*Recorded data*.
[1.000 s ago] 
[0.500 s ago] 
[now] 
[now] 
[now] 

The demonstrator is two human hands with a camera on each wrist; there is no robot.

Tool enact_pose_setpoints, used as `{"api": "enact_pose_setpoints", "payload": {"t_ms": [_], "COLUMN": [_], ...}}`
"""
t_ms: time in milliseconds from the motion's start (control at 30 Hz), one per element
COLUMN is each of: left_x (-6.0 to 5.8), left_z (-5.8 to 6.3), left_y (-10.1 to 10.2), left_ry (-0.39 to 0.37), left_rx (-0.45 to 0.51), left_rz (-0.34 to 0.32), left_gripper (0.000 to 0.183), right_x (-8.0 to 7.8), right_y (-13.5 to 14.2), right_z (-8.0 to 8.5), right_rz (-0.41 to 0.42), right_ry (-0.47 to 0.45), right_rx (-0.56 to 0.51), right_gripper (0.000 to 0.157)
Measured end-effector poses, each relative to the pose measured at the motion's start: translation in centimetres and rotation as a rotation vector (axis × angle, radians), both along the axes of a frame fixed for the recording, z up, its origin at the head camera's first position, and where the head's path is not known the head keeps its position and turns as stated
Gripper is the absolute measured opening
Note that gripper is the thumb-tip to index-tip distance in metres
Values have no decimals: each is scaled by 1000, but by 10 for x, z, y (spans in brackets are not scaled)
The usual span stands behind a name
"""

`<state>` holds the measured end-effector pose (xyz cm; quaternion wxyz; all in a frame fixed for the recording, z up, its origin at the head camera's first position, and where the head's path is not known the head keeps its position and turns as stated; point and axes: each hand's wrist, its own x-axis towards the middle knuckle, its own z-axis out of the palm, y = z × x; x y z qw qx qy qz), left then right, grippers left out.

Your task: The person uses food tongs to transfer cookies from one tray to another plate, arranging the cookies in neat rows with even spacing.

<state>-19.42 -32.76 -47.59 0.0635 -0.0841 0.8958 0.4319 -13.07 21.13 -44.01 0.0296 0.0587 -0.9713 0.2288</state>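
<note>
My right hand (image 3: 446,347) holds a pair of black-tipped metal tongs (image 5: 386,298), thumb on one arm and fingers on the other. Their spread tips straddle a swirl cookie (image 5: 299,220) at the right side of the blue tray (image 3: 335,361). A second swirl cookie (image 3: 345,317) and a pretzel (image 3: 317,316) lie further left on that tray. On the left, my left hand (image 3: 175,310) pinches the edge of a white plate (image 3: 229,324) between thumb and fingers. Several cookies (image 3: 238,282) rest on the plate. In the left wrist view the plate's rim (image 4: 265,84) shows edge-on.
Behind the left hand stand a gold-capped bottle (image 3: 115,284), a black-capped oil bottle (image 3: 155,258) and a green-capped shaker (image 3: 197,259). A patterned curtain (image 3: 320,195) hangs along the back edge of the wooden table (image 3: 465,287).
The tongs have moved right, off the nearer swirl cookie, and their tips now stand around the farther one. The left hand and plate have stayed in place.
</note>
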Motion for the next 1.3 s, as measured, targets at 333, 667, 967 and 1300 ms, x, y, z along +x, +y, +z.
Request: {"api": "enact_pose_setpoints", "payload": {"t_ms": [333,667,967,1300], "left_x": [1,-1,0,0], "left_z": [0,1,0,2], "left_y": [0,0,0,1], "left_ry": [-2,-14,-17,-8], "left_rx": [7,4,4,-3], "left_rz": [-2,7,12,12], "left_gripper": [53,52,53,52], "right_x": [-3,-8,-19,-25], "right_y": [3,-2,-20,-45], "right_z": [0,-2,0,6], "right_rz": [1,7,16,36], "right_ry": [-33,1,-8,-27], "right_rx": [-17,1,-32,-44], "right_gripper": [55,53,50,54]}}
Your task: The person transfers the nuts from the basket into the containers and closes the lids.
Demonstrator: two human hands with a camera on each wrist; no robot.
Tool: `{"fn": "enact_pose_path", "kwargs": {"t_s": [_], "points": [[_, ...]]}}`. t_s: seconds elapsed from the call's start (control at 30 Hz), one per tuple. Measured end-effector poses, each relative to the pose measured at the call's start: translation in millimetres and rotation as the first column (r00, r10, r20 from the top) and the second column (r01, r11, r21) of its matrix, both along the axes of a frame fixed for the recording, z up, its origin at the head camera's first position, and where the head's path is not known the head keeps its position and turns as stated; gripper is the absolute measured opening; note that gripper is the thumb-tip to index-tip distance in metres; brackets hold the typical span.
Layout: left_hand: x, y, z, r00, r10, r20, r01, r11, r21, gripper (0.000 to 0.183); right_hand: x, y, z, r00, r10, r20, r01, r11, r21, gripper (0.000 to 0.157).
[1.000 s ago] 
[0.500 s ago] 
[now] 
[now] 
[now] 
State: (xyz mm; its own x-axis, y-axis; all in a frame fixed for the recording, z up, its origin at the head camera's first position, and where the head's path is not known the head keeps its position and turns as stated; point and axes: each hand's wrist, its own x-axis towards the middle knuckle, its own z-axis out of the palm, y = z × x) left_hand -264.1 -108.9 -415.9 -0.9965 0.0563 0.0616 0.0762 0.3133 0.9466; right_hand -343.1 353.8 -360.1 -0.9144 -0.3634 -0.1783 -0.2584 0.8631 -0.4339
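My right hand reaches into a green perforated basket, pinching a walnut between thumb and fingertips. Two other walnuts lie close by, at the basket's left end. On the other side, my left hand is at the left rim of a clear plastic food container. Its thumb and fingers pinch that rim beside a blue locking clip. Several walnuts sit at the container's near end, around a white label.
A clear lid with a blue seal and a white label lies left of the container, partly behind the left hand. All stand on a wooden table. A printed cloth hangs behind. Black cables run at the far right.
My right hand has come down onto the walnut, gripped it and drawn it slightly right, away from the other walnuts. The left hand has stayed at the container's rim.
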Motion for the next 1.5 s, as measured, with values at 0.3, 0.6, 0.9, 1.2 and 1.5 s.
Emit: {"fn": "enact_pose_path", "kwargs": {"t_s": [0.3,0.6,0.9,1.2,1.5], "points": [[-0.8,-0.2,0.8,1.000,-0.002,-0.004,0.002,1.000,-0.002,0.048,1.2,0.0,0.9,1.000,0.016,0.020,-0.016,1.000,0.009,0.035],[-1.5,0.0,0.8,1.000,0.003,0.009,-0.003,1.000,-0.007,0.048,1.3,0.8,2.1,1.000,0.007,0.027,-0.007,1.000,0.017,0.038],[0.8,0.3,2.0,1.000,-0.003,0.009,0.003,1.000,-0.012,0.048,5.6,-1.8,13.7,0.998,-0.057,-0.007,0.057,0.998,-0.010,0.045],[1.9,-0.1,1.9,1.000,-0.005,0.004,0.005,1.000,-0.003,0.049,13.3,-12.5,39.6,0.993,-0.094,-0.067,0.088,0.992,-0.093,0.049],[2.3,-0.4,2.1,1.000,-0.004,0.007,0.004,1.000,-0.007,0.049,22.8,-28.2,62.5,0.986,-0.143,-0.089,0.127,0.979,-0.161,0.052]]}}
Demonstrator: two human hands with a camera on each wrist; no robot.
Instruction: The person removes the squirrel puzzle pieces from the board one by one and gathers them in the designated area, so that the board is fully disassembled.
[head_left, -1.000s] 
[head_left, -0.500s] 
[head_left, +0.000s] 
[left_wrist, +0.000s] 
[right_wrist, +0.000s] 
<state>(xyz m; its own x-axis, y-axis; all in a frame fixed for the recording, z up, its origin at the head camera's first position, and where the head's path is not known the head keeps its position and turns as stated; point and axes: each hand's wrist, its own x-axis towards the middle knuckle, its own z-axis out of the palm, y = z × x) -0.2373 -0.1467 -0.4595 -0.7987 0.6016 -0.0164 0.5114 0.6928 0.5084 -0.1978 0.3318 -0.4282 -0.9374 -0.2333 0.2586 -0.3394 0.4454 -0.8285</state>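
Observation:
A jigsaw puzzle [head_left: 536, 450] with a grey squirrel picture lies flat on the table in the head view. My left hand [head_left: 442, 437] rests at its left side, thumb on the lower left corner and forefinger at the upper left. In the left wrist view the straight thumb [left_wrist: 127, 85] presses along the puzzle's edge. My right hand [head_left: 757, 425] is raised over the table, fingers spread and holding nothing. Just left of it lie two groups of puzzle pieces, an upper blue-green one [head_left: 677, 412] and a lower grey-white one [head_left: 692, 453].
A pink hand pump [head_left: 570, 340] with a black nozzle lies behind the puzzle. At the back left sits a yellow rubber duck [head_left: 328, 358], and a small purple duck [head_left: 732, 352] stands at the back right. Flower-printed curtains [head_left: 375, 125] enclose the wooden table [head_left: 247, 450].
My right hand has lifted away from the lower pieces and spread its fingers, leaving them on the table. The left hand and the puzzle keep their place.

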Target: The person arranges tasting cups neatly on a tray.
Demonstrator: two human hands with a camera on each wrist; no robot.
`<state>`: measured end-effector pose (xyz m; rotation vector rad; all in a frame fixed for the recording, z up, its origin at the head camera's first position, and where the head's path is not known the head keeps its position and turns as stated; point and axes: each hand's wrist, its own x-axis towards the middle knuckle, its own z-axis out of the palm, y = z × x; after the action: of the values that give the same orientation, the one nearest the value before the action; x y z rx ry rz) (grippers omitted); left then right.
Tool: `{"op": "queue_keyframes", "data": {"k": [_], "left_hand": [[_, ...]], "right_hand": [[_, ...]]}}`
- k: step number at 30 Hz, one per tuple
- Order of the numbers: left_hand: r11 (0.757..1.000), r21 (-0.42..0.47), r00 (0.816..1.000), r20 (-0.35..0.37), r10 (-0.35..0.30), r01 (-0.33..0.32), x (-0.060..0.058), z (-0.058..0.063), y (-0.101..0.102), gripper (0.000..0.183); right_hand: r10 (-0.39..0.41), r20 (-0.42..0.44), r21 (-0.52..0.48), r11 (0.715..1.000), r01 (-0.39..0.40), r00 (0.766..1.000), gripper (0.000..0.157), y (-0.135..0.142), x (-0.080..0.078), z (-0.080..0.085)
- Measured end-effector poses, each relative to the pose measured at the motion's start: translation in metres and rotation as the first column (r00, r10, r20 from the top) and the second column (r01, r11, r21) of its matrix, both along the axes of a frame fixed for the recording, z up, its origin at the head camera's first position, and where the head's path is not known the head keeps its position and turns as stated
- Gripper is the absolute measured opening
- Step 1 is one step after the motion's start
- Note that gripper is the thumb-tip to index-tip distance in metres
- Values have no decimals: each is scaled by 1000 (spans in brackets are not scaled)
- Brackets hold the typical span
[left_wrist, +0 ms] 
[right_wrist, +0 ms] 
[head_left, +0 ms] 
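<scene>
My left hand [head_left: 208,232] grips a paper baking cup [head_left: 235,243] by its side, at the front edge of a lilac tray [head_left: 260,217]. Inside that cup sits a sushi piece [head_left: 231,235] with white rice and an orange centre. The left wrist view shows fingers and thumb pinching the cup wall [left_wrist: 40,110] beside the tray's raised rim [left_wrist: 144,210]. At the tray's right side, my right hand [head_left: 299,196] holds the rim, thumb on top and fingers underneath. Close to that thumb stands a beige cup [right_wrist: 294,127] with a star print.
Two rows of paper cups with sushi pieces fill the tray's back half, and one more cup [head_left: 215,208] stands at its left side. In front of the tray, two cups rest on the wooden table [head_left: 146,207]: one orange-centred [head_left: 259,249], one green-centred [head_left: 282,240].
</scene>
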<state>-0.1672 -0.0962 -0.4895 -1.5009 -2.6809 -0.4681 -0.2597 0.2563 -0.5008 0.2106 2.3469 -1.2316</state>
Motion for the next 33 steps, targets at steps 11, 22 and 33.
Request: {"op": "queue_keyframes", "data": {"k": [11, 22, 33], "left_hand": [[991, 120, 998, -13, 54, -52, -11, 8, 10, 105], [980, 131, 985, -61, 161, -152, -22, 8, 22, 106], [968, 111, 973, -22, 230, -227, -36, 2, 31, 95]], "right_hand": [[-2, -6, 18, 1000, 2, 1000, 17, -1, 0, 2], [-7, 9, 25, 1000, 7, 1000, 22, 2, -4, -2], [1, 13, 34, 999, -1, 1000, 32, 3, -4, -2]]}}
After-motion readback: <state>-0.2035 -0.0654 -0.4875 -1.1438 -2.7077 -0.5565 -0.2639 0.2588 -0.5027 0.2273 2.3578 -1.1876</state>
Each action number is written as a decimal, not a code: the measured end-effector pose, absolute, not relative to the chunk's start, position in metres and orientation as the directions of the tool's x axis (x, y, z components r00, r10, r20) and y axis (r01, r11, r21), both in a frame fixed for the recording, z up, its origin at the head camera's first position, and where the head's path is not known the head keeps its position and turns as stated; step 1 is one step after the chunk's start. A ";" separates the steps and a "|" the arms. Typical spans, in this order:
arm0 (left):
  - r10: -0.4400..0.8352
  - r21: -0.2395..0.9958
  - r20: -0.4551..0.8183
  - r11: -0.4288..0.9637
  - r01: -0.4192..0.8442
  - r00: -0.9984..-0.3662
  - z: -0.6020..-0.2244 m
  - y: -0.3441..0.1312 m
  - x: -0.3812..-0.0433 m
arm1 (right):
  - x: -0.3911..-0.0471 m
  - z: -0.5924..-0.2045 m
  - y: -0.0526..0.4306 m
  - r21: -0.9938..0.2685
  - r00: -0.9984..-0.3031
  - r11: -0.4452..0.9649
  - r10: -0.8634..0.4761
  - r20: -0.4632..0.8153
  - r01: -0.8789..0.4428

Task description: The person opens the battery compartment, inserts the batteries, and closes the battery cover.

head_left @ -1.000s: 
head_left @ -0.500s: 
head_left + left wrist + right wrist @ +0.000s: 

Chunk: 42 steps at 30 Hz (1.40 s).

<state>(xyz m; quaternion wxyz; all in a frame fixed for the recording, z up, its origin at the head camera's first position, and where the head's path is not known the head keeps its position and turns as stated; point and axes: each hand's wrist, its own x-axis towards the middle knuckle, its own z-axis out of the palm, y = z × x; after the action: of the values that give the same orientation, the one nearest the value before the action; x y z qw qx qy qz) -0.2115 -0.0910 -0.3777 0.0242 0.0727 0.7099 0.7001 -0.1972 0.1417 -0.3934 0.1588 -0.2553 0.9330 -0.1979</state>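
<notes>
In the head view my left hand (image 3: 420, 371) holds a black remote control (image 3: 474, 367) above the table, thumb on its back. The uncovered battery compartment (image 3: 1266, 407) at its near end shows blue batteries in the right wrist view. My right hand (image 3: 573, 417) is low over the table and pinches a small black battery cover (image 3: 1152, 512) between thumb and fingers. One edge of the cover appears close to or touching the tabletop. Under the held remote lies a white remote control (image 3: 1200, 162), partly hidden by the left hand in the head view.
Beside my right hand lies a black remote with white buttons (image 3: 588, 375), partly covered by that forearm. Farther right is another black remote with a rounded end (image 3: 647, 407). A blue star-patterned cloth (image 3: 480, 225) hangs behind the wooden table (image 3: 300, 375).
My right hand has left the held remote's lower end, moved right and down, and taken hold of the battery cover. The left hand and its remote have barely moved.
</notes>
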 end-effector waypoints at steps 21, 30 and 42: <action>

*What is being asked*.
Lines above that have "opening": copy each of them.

*Written answer*.
Gripper is the absolute measured opening
Tool: `{"fn": "enact_pose_path", "kwargs": {"t_s": [_], "points": [[_, ...]]}}`. t_s: seconds elapsed from the call's start (control at 30 Hz), one per tuple. Measured end-effector poses, each relative to the pose measured at the call's start: translation in millimetres and rotation as the first column (r00, r10, r20 from the top) and the second column (r01, r11, r21) of its matrix, both along the axes of a frame fixed for the recording, z up, its origin at the head camera's first position, and where the head's path is not known the head keeps its position and turns as stated; gripper is the absolute measured opening; note that gripper is the thumb-tip to index-tip distance in metres; brackets hold the typical span.
- Gripper is the absolute measured opening

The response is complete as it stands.